Alors que les sondages auprès des entreprises permettent de mesurer l'impact de la réglementation sur ces dernières, l'indice ne tient pas compte des conséquences réelles pour les travailleurs. Les pays peuvent décrocher un score élevé en maintenant des coûts sociaux minimes pour les employeurs, créant ainsi une façade de protection des travailleurs sans réellement la mettre en œuvre. En bref, l'indice B-Ready permet aux gouvernements d'avoir l'air de se conformer à la réglementation tout en portant atteinte aux droits des travailleurs en réalité.

Comment la logique de privatisation de l'indice B-Ready sape-t-elle les droits et les protections des travailleurs ?

L'incohérence frappante entre les institutions internationales et les réalités locales trouve une illustration saisissante en Indonésie. Alors que la Banque mondiale et le FMI ne tarissent pas d'éloges sur les réformes du marché du travail contenues dans la loi Omnibus 2020 sur la création d'emplois, les travailleurs indonésiens ont livré bataille pendant quatre ans contre l'assaut de cette loi sur les protections des travailleurs. Leur résistance a atteint son point culminant en octobre dernier avec une victoire auprès de la Cour constitutionnelle, qui a déclaré la loi conditionnellement inconstitutionnelle — la deuxième décision de ce genre depuis 2021.

Le fossé entre les éloges technocratiques et la résistance sur le terrain révèle à quel point les institutions financières internationales (IFI) restent dangereusement détachées de l'impact humain de leurs prescriptions en matière de politiques.

Cet écart croissant n'est guère surprenant, étant donné que ni la Banque mondiale ni le Fonds ne procèdent à des évaluations préalables ou a posteriori des incidences sur les droits humains.

Les efforts déployés par l'Indonésie pour obtenir un meilleur classement dans la catégorie « B-Ready » montrent comment ces mesures faussent les priorités au niveau des politiques, au profit d'un agenda de privatisation plus large. Profitant de la pandémie de Covid-19, l'administration du président Widodo a adopté à la hâte des politiques de flexibilisation du travail tout en accélérant la privatisation. Cette loi Omnibus accroît les modalités de travail précaire et affaiblit la protection du salaire minimum, offrant aux employeurs une plus grande flexibilité dans la gestion de leur personnel et minimisant les coûts salariaux et de licenciement, conformément aux prescriptions de B-Ready.

Elle facilite le démantèlement d'entreprises publiques, telles que Perusahaan Listrik Negara (PLN), la compagnie d'électricité, au profit de fournisseurs privés.
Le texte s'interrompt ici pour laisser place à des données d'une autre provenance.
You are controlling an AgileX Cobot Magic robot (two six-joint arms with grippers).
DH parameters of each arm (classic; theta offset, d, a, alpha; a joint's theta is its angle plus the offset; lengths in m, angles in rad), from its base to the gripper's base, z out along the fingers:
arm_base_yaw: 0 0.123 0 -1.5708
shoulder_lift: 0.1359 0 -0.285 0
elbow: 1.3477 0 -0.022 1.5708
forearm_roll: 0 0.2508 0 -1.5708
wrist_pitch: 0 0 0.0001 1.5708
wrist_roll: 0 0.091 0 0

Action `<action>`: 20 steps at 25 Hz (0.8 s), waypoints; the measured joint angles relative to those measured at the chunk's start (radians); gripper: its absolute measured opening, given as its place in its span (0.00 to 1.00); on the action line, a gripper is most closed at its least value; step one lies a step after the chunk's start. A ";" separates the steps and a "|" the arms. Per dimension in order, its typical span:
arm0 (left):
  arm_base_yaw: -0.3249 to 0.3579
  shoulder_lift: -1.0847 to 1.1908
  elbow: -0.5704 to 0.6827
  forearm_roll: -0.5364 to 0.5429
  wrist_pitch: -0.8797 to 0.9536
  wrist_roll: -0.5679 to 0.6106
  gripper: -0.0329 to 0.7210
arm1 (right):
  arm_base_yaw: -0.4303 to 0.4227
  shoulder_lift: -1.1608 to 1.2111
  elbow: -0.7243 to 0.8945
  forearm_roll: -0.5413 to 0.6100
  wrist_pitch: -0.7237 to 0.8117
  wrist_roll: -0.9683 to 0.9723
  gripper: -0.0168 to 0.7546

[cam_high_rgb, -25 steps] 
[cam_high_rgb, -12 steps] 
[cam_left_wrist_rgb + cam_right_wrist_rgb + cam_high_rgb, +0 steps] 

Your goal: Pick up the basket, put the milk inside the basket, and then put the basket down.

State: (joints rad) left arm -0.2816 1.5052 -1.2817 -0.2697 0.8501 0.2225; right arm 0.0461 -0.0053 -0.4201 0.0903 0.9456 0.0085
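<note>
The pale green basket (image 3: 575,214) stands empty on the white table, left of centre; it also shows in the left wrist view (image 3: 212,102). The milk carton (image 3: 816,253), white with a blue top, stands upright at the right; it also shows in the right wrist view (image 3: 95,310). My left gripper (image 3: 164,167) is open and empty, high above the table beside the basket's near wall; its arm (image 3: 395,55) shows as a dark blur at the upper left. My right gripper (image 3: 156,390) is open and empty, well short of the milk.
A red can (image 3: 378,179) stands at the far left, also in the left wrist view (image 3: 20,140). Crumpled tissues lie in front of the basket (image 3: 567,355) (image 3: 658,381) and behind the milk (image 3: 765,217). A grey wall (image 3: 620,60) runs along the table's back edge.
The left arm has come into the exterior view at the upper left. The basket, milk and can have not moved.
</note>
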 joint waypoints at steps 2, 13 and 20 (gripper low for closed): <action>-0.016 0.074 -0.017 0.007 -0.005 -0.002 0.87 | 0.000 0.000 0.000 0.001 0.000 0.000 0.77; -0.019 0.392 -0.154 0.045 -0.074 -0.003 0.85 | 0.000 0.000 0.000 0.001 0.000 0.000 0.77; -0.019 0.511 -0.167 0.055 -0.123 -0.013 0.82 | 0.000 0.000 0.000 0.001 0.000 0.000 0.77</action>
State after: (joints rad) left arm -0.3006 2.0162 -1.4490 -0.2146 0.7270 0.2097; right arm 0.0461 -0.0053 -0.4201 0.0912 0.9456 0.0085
L'État a transféré les coûts sociaux des employeurs vers le gouvernement, créant des programmes sous-financés qui sapent la protection sociale universelle.

Malgré son mauvais classement dans l'indice CSI des droits dans le monde, ces politiques hostiles aux travailleurs ont permis à l'Indonésie d'atteindre le top 10 dans la catégorie consacrée au travail de l'indice B-Ready — reflétant ainsi la tendance de la Banque mondiale à récompenser les pays dont les droits du travail se détériorent.

Pour citer un autre exemple, les Philippines, où les syndicalistes sont confrontés à des persécutions meurtrières, se classent au sixième rang dans la catégorie travail de l'indice B-Ready — une illustration frappante de la façon dont les mesures technocratiques de l'indice masquent des réalités brutales. Dans son dernier jugement, la Cour constitutionnelle indonésienne a donné au gouvernement deux ans pour élaborer une nouvelle loi sur l'emploi, offrant ainsi à l'Indonésie une chance de donner la priorité aux droits des travailleurs plutôt qu'aux compétitions de classement.

Néanmoins, tant que l'indice B-Ready continuera à réduire les droits et les relations de travail à des scores simplistes qui divergent des réalités du terrain, les décideurs politiques seront contraints de lutter pour l'approbation d'investisseurs internationaux, et ce, au détriment des droits et du bien-être des travailleurs.


Cette analyse a initialement été publiée dans l'édition Hiver 2024 du Bretton Woods Observer.